WHAT TO WORK ON ▸ Exactly the lines below from the one with "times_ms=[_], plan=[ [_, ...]" up to and including the one with "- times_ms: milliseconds" make up the answer, with nothing else added.

DATA FOR THIS EXERCISE ▸
○ ○ ○ ○
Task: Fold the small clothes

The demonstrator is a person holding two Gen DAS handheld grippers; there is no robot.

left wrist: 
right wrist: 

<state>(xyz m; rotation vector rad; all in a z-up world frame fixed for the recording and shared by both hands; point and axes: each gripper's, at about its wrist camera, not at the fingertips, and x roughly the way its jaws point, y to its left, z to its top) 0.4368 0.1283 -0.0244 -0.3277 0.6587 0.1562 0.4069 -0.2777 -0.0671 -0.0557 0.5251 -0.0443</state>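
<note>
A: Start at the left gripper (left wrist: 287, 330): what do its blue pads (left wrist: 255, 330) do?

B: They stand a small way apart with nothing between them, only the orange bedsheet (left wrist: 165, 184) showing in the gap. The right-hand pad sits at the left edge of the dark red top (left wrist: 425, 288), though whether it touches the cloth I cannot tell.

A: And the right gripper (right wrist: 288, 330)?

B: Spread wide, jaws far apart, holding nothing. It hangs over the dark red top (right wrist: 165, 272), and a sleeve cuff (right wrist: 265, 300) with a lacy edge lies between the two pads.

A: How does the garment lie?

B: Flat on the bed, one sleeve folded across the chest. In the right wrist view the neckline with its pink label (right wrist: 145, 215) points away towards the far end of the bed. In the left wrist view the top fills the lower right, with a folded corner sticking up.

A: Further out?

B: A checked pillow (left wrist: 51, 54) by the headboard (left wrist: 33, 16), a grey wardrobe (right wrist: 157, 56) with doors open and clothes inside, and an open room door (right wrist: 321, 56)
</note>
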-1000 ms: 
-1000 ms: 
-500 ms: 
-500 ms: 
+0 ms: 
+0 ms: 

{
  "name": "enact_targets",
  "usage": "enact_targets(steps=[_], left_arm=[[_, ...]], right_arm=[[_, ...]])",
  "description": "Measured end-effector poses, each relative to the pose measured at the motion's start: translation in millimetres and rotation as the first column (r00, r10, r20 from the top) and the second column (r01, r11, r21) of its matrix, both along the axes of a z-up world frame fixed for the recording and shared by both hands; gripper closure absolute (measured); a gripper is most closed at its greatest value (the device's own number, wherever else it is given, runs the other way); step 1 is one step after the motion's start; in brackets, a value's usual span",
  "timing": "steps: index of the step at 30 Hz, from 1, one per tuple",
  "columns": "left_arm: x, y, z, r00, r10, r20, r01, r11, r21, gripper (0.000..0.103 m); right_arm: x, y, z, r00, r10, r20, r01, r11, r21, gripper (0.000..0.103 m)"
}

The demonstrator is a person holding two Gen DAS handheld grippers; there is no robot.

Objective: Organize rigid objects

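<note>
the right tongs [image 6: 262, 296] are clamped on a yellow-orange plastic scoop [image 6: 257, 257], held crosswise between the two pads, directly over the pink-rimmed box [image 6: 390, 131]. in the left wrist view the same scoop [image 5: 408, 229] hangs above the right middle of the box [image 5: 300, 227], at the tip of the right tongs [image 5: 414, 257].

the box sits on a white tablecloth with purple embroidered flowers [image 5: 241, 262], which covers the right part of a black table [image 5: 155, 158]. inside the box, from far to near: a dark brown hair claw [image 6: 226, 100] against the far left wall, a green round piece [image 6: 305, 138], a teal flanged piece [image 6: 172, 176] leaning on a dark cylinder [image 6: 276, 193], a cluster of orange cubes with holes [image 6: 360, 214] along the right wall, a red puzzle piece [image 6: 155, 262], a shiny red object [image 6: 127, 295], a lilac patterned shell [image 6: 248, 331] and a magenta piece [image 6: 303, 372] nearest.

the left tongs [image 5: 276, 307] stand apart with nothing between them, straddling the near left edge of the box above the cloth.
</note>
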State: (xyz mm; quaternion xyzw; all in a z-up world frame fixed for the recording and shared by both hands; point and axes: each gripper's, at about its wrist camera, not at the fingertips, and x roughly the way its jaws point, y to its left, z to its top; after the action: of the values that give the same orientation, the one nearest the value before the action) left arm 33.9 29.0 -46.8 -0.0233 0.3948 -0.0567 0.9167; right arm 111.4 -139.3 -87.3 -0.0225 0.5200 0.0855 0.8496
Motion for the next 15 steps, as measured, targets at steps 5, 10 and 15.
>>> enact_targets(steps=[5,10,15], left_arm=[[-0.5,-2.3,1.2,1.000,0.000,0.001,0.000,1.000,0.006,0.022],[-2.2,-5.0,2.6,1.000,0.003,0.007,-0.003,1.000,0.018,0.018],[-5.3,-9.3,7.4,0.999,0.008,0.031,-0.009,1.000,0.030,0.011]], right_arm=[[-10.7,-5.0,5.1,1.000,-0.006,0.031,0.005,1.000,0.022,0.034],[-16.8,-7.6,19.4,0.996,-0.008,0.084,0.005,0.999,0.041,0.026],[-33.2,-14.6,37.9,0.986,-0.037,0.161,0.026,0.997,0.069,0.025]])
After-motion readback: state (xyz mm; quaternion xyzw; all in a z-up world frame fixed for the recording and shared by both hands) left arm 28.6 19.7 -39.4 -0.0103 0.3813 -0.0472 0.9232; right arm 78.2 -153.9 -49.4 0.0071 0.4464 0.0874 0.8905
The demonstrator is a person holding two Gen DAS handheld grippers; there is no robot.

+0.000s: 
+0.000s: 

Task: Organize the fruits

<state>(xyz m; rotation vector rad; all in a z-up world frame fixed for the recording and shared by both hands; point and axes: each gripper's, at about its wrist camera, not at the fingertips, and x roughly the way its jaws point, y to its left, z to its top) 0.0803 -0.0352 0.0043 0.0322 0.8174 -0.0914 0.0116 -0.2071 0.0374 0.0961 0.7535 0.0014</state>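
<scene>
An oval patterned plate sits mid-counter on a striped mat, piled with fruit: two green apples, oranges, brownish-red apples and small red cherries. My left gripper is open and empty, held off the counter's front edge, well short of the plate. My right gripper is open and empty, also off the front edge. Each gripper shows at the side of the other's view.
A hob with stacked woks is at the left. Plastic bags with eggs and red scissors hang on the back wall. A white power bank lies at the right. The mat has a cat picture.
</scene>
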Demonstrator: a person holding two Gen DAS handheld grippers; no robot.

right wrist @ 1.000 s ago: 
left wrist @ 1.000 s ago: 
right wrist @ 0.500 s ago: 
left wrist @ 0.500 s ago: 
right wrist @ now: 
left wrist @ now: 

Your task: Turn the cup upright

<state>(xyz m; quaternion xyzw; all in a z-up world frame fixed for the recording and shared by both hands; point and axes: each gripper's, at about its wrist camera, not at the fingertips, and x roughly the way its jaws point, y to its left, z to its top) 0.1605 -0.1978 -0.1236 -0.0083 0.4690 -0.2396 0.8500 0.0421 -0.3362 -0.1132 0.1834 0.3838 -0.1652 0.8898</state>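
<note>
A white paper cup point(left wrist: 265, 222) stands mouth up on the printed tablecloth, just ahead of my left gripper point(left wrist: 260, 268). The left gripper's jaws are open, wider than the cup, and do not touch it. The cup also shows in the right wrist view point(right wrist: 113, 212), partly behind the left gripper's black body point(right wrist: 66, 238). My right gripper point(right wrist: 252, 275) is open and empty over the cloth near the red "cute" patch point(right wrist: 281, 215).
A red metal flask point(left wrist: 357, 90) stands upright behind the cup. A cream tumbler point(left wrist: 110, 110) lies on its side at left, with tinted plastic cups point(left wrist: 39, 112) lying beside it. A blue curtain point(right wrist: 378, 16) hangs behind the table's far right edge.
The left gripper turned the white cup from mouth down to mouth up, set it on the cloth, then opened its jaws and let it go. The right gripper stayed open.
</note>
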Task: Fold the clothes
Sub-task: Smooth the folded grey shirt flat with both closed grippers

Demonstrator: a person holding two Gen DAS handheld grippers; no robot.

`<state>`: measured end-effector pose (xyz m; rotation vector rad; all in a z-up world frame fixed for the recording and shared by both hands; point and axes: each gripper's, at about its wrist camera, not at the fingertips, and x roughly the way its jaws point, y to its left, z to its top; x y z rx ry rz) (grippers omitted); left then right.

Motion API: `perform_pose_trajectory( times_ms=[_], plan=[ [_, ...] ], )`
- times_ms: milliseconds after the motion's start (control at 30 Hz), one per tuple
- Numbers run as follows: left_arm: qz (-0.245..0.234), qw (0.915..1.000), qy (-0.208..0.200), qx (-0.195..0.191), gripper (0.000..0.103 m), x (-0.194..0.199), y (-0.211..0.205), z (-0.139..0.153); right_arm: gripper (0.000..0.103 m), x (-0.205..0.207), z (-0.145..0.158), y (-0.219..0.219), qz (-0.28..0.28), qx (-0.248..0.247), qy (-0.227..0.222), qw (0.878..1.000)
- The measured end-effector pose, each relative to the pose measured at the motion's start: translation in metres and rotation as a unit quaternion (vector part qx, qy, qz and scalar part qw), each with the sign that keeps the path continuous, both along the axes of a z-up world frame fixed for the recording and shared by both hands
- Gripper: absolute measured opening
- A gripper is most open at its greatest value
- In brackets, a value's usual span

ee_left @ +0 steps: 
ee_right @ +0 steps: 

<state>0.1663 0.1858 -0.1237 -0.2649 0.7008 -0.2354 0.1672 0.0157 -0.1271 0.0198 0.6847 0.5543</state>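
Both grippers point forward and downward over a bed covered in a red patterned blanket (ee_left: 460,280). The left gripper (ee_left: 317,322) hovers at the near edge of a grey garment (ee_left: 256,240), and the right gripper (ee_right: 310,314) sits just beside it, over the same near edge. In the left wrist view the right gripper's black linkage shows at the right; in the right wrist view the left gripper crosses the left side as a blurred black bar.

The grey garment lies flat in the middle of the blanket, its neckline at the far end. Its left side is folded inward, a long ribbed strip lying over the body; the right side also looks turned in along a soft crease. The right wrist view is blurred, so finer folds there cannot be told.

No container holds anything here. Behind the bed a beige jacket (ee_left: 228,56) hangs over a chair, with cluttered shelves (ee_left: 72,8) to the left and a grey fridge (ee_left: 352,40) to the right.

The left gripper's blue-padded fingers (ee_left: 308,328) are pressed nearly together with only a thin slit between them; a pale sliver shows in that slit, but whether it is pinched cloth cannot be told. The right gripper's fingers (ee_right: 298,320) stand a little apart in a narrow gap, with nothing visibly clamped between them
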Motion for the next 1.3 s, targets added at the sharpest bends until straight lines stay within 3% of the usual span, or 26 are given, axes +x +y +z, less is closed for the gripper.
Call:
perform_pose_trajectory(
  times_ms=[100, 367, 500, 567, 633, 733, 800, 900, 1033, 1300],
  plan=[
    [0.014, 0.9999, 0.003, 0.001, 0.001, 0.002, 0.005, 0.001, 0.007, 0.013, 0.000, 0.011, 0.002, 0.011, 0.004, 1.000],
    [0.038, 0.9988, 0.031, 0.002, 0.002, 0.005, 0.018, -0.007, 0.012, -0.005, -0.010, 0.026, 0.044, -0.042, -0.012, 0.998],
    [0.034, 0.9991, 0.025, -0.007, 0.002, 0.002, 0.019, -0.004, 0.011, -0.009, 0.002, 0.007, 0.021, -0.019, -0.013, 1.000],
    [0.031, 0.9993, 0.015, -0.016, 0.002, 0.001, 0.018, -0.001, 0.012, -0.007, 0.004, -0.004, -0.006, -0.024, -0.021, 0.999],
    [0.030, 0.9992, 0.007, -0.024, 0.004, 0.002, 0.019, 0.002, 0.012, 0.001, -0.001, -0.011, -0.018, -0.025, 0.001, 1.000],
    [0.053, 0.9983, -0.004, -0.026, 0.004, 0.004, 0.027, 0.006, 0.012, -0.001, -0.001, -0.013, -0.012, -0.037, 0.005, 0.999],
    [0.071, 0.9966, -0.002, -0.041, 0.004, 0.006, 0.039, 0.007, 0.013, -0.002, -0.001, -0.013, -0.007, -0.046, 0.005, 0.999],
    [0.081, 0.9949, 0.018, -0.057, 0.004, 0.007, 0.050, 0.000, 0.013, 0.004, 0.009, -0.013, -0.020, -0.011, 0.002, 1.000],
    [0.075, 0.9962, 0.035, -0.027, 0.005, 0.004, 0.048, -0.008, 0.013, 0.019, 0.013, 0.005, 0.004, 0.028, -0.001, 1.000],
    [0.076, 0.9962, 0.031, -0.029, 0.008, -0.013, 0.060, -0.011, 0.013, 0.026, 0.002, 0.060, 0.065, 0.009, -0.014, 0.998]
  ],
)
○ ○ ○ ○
WRITTEN ANSWER ▸
Motion API: `perform_pose_trajectory( times_ms=[_], plan=[ [_, ...] ], )`
- times_ms: milliseconds after the motion's start (control at 30 Hz), one per tuple

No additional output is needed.